18) MISSING TECHNOLOGY PROTECTION SUPPORT: Data encryption isn't addressed; back door access breaches via law enforcement requirements to access into computer systems or via telecommunications hubs aren't addressed. 'Protection' is defined very narrowly if these aren't addressed in a bill that is to deal with the changing technologies and support online commercial activity.
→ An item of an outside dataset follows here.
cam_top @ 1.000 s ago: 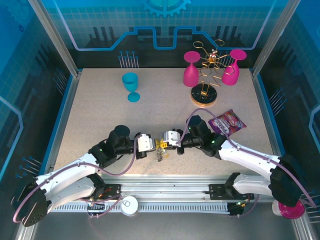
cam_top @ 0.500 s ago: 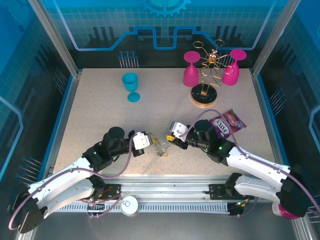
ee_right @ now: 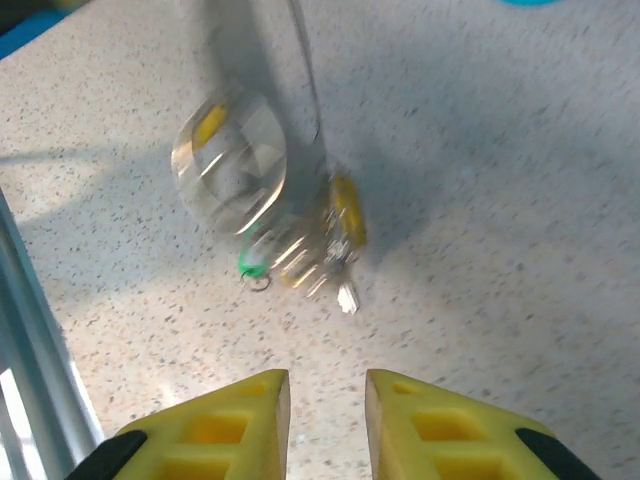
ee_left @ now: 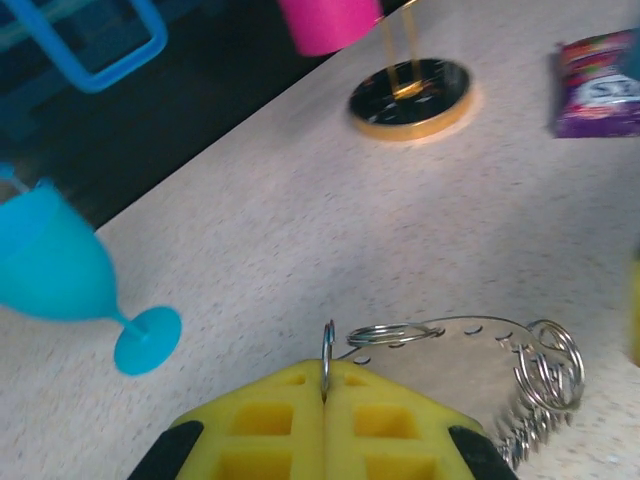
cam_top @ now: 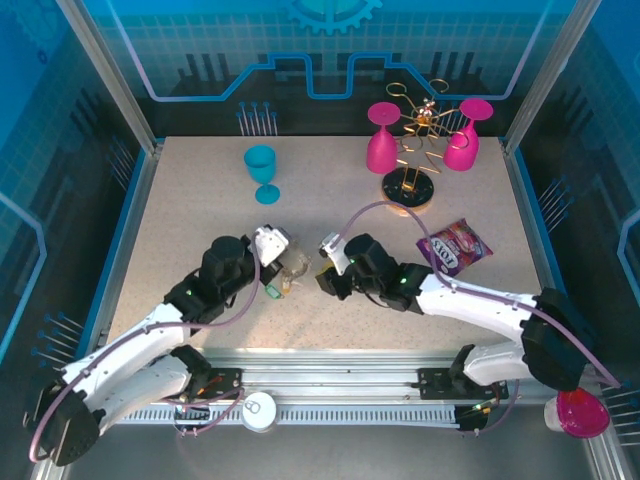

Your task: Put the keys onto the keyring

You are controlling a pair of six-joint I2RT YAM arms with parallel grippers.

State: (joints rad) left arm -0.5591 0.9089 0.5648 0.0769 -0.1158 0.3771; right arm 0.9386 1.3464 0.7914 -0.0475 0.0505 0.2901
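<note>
My left gripper (ee_left: 326,378) is shut on the keyring (ee_left: 470,325), pinching a thin metal ring edge-on between its yellow fingers (ee_left: 270,420). The grey bumpy loop curves off to the right, with small split rings (ee_left: 548,365) bunched on it. From above, the left gripper (cam_top: 283,262) holds the keyring (cam_top: 295,270) just over the table. The keys (ee_right: 305,250) hang blurred below the loop, one green (ee_right: 250,264) and one yellow (ee_right: 347,208). My right gripper (ee_right: 327,405) is open, a short way back from them with nothing between its fingers. Seen from above, the right gripper (cam_top: 326,272) sits just right of the keyring.
A blue goblet (cam_top: 262,170) stands at the far left. At the far right, a gold wire rack (cam_top: 410,190) on a round base carries two pink goblets (cam_top: 381,138). A purple snack packet (cam_top: 455,246) lies right of the right arm. The table's near edge (cam_top: 330,352) is close.
The right gripper opened, let go of the keys and drew back, then shifted left. The left gripper moved away from the near edge with the keyring, and the keys swing below it.
</note>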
19) REVENUE VALUED OVER HUMAN RIGHTS: I don't like and never have liked the 'public purse' over 'personal liberty' structure in the principles. 'Revenue' is seen as so sacrosanct over the citizen/resident that it's morally reprehensible Minister, sometimes you must put the human value above the money. People’s lives are more important than money. The exemptions for threat to revenue circumstances puts far too much privilege in the hands of government in relation to the damage that could be caused by this exemption for the individual involved. Does it make sense to use exemptive powers to locate a single mother on a pension for missing tax payments, who is in hiding because her alcoholic ex-husband is determined to destroy her and her children? I say it is a wrong set of values that the state should never ever employ. And yet this legislative stance would allow just that.
20) MIXING DATA SETS: The bill is silent on interaction of media or cross-over uses of information. One relevant example that comes to mind is the internet white pages combined with a street map to not only show you my phone details but physically how to get to me. In a recent community consultation meeting, when this was raised in terms of address publishing generally, the bill’s representatives had a wrong idea that one could put a PO Box as a small business sole trader. However, I recently had to renew my certificate and the Office of Fair Trading requires a physical address or the registration isn't approved. This is an example of the result of the stance of deferment to current legislation and government practices, and how the extended technical capabilities are mismatched in result for the individual.
21) NATIONAL PRIVACY PRINCIPLE RELIANCE: The reliance on the IPP as developed through the National Privacy Commissioner over the past couple of years and still being revised leaves this bill open for interpretation problems and changes. I don’t have a solution for this as one of the difficulties with codification into law is this issue of changes in public opinion and need. Perhaps this could be addressed in the legislation with a bi-annual review clause that requires minor adjustments until the issue of privacy protection has had a chance to settle into the community norms. Most people assume today that their privacy is protected, even though we know that not to be the case in Australia. Including a review procedure would require a continuing periodic look at the functioning of this legislation over its initial implementation period.